■ Work to be completed:
Your answer must be the full listing, reproduced exactly.

■ Information supplied:
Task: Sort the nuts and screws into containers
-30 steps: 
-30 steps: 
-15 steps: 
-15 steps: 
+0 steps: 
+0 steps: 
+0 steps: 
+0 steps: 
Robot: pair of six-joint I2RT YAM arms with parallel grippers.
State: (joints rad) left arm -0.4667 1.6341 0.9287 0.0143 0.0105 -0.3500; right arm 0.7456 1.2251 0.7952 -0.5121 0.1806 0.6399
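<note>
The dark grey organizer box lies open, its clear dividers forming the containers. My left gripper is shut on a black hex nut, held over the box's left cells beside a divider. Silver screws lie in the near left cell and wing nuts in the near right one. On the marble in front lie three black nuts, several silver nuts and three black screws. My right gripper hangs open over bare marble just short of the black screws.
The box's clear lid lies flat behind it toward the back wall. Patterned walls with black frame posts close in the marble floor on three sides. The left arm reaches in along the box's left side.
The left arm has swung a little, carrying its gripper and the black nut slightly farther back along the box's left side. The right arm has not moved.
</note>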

■ Your solution:
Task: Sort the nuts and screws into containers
-30 steps: 
-30 steps: 
-15 steps: 
-15 steps: 
+0 steps: 
+0 steps: 
+0 steps: 
+0 steps: 
Robot: pair of six-joint I2RT YAM arms with parallel grippers.
State: (joints rad) left arm -0.4667 1.6341 0.9287 0.0143 0.0105 -0.3500; right arm 0.7456 1.2251 0.7952 -0.5121 0.1806 0.6399
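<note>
The dark grey organizer box lies open, its clear dividers forming the containers. My left gripper is shut on a black hex nut, held over the box's left cells beside a divider. Silver screws lie in the near left cell and wing nuts in the near right one. On the marble in front lie three black nuts, several silver nuts and three black screws. My right gripper hangs open over bare marble just short of the black screws.
The box's clear lid lies flat behind it toward the back wall. Patterned walls with black frame posts close in the marble floor on three sides. The left arm reaches in along the box's left side.
The left arm has swung a little, carrying its gripper and the black nut slightly farther back along the box's left side. The right arm has not moved.
</note>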

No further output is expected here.